SmartSwitch Virtual Router Clusters
Abstract
This document describes the Virtual Router Clusters feature
of the SmartSwitch
Router family of high-performance Gigabit switch/routers.
A Virtual Router Cluster allows a group of SmartSwitch
Routers on a LAN to be defined as members of a cluster acting
as backup routers to each other. SmartSwitch Routers in the
cluster use the IETF Virtual Router Redundancy Protocol (VRRP)
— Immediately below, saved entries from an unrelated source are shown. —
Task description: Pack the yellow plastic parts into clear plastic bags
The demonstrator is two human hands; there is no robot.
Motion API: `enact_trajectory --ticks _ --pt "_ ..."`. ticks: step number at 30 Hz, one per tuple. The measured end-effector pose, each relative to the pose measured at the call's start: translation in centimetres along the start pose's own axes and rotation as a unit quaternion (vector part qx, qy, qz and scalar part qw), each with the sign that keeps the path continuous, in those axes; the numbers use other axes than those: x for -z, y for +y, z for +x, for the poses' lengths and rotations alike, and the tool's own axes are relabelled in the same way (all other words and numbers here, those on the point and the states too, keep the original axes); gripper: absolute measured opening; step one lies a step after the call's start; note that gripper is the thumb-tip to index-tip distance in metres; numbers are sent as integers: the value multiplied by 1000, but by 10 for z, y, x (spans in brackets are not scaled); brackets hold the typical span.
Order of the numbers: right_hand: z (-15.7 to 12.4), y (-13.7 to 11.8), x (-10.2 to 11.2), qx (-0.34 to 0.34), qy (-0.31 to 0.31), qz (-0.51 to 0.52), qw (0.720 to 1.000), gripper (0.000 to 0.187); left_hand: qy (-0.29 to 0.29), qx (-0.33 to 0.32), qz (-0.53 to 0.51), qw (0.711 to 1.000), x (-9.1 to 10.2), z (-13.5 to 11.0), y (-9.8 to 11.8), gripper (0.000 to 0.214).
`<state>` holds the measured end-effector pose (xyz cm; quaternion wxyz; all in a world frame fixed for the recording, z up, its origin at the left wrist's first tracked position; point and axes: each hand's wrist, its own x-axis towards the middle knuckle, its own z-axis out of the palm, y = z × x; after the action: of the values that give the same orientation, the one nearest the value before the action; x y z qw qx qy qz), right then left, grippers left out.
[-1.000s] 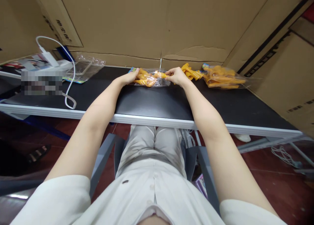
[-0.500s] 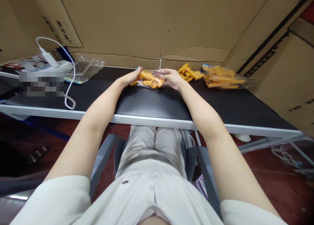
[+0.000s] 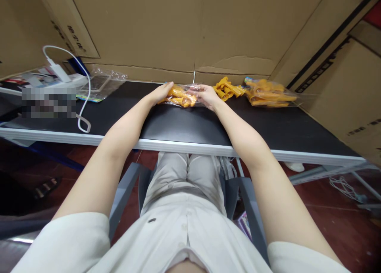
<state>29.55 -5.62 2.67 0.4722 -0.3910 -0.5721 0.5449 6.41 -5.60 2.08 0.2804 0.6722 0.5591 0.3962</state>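
Note:
A clear plastic bag (image 3: pixel 180 101) with yellow-orange, horn-shaped plastic pieces inside lies on the black tabletop (image 3: pixel 187 126) between my hands. My left hand (image 3: pixel 162 93) is closed on the bag's left end. At the right end, my right hand (image 3: pixel 206 96) pinches the clear film with bent fingers. Just right of that hand, several loose yellow plastic pieces (image 3: pixel 228 88) lie in a small heap. Beyond them rests a second clear bag (image 3: pixel 270 93) filled with the same kind of pieces.
Cardboard panels (image 3: pixel 166 31) stand along the back and right of the table. On the left lie a white cable (image 3: pixel 89 82), a white plug (image 3: pixel 60 72), a flat clear packet (image 3: pixel 101 85) and a blurred-out item. The table has a silver front edge (image 3: pixel 190 147).
My right hand has shifted slightly left along the bag's right end. My left hand stays at the left end, and the bag and other pieces stay about where they were.

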Motion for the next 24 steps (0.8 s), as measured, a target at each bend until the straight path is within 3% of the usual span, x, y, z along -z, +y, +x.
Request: enact_trajectory --ticks 6,12,16,21,24 --pt "-3 0 -5 8 4 -20 1000 28 11 41 23 999 3 -8 12 60" --pt "-4 -2 -11 4 25 17 1000 21 18 32 -10 999 0 -2 1 69" --pt "-1 0 -10 6 26 33 999 21 24 -10 -35 999 2 -1 -2 54" --pt "5 4 -11 4 14 68 998 25 42 -64 8 997 7 1 -3 24" --pt "4 4 -16 0 6 113 994 29 58 -83 13 995 7 4 -5 18"
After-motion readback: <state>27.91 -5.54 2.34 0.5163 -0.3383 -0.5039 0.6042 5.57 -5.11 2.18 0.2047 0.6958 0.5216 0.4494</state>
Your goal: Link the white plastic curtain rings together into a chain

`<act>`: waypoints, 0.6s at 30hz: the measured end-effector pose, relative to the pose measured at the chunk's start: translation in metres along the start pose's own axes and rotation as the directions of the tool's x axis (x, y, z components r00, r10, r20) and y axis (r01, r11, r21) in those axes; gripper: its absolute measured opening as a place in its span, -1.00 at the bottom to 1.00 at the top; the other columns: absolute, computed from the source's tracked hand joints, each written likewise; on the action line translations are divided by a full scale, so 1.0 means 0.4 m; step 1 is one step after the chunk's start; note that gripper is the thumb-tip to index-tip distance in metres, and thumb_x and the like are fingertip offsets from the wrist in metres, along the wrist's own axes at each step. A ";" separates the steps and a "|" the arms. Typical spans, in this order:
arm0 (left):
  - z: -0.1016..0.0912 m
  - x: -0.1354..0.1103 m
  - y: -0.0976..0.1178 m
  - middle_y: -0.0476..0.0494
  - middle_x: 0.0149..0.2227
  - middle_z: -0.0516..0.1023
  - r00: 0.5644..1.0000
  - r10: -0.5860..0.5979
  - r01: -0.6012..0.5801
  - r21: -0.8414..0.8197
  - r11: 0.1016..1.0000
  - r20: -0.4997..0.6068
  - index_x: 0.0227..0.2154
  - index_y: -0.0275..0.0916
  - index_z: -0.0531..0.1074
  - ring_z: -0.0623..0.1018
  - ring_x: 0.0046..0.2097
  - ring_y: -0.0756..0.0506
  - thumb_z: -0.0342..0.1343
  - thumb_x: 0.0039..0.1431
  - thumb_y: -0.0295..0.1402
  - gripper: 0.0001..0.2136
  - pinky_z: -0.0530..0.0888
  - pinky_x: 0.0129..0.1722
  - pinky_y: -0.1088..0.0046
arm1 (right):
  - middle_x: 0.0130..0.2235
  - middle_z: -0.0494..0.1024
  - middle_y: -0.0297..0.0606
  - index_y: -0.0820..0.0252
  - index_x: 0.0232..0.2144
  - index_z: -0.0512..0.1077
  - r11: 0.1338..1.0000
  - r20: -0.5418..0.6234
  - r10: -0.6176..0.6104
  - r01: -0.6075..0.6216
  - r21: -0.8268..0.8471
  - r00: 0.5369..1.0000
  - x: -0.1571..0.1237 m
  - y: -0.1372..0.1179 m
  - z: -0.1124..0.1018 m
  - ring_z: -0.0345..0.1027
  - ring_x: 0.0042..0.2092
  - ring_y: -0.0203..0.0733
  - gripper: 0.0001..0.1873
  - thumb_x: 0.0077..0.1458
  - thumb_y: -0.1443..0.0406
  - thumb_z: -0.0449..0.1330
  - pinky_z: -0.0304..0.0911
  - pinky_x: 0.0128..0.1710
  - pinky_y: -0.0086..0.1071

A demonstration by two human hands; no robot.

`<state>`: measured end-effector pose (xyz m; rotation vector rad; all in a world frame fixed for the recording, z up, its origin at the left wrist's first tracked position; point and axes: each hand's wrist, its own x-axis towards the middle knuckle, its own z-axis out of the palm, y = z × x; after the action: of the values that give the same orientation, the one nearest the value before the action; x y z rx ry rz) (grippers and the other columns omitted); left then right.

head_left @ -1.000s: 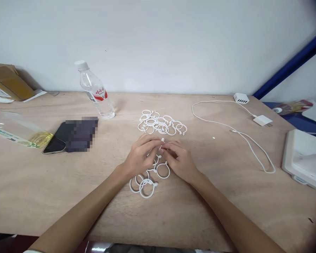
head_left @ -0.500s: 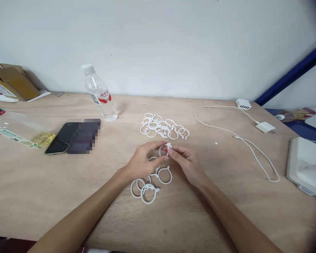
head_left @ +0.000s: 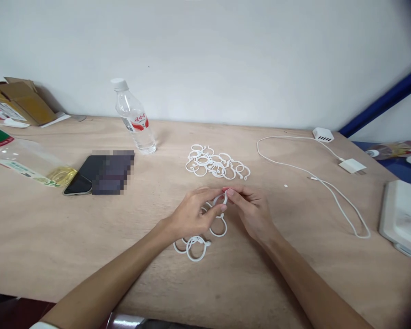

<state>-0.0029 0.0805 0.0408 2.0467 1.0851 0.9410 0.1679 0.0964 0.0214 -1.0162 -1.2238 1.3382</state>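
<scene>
Between my two hands is a white plastic curtain ring (head_left: 225, 197), held just above the wooden table. My left hand (head_left: 192, 214) pinches it from the left with thumb and fingers. From the right, my right hand (head_left: 252, 211) grips its upper part between thumb and fingertips, which hide the ring's small end. Below my hands lie several white rings with small eyelets, among them a ring near my left thumb (head_left: 218, 227) and an overlapping ring closer to me (head_left: 196, 249). Others are partly covered by my left hand. A tangled pile of rings (head_left: 216, 163) lies beyond my fingers.
Left stand a water bottle (head_left: 134, 119), a dark phone (head_left: 78, 176), a lying bottle with yellow liquid (head_left: 30, 160) and an open cardboard box (head_left: 29, 105). Right are a white cable (head_left: 284, 165), a plug adapter (head_left: 352, 165), a charging hub (head_left: 323, 135) and a white case (head_left: 406, 214).
The held ring has turned in my fingers, and its small end is now covered by my right hand. The whole view has shifted slightly.
</scene>
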 end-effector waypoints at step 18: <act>-0.050 0.055 -0.177 -0.29 -0.11 0.40 0.982 0.071 0.050 0.603 0.796 -0.175 -0.12 -0.22 0.51 0.35 -0.03 -0.24 0.07 0.20 -0.32 -0.76 0.37 0.00 0.11 | -0.32 0.58 -0.23 0.15 -0.35 0.56 0.685 0.246 -0.295 0.384 -0.619 0.923 -0.005 0.016 0.004 0.31 -0.20 -0.13 -0.75 0.22 0.24 0.09 0.20 -0.08 -0.17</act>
<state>-0.0397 0.1363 0.0028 2.5051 1.6498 0.8762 0.1658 0.0944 0.0153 -1.1062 -1.9590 0.6683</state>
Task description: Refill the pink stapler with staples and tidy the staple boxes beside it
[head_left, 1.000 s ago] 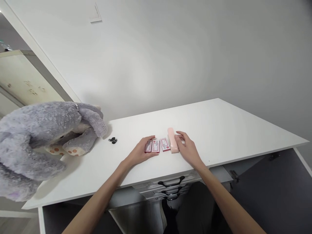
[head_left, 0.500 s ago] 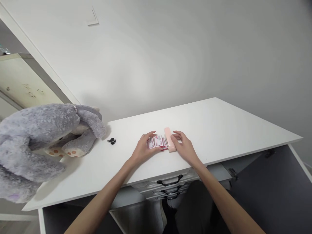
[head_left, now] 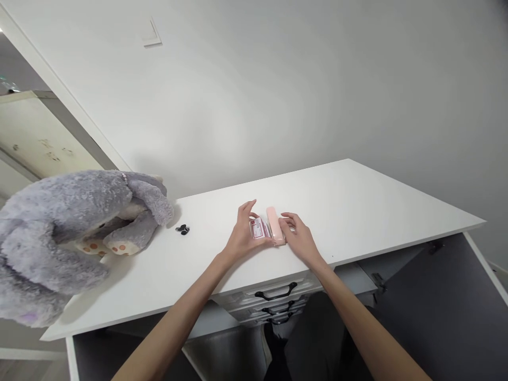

to monitor each other and each other's LAN connections. If a
SmartSwitch Router or its LAN connection fails, another
SmartSwitch Router takes over and re-routes traffic around the
point of failure. Router recovery happens very quickly,
typically in a few seconds rather than minutes, and in a way
that is totally transparent to applications running on IP
hosts.
The Virtual Router Cluster is a unique mechanism that has
been designed into the SmartSwitch Router software to ensure
high availability of network applications and improved
reliability and resilience in mission-critical backbone
network environments.
Introduction
In most customer network environments, the network is critical
to the operation of the business and any downtime or outage
can severely impact the customer's business. For example:
- Internet service providers providing web hosting
facilities have to typically guarantee 99.9999% uptime to
their clients to ensure that the client's web servers are
always available to the public.
- Telecommunications companies need to respond to user
requests within a prescribed time, otherwise the service
requested would be assumed to be broken and another
vendor's service used.
- Process control applications must always be able to
access the systems they are controlling, otherwise the
process could get out of control with possible disastrous
consequences.
IP has become the protocol of choice in the majority of
production backbone networks. More and more IP hosts are using
protocols such as Dynamic Host Configuration Protocol (DHCP) 1
to assign their own IP address. However, many IP hosts use
manual configuration as the only way of finding out about
their gateway router address. Some host implementations snoop
on gateway messages but this approach is "not
recommended" (RFC 1122). Active pinging of gateways is
also prohibited. ICMP Router Discovery (DISC) 2
allows routers to be discovered by IP hosts but is not yet
widely implemented.
This means that there is no way for most IP hosts to know
quickly whether a router or its LAN connection has failed. It
can take a long time for an IP host to detect the failure and
switch to an alternative router.
In the meantime, network applications running on the IP
host may have timed out. For customers whose applications are
critical to the operation of their business, the loss of the
network can have a serious impact.
Any mechanism that improves the availability of the network is
therefore of major benefit. Attempts to solve this problem
have been made, but in a proprietary way. For instance,
Cisco's Hot Standby Router Protocol (HSRP) 3
and Digital Equipment Corporations IP Standby Protocol (IPSTB)
4 have addressed
this problem, but are proprietary to these vendors' own
products. An IETF group has recently proposed a draft Internet
standard called the Virtual Router Redundancy Protocol (VRRP) 5
to address this problem.The SmartSwitch Router implements VRRP
and can be used to provide the required level of resilience
and redundancy in mission-critical networks.
Sample Configuration
The following diagram helps to explain how SmartSwitch Virtual
Router Clusters work. In this diagram, the IP hosts (H1, H2,
etc.) are connected to a LAN on which there is more than one
router (R1, R2, etc.). R1 and R2 provide connectivity to
destination D1, though not necessarily at the same cost.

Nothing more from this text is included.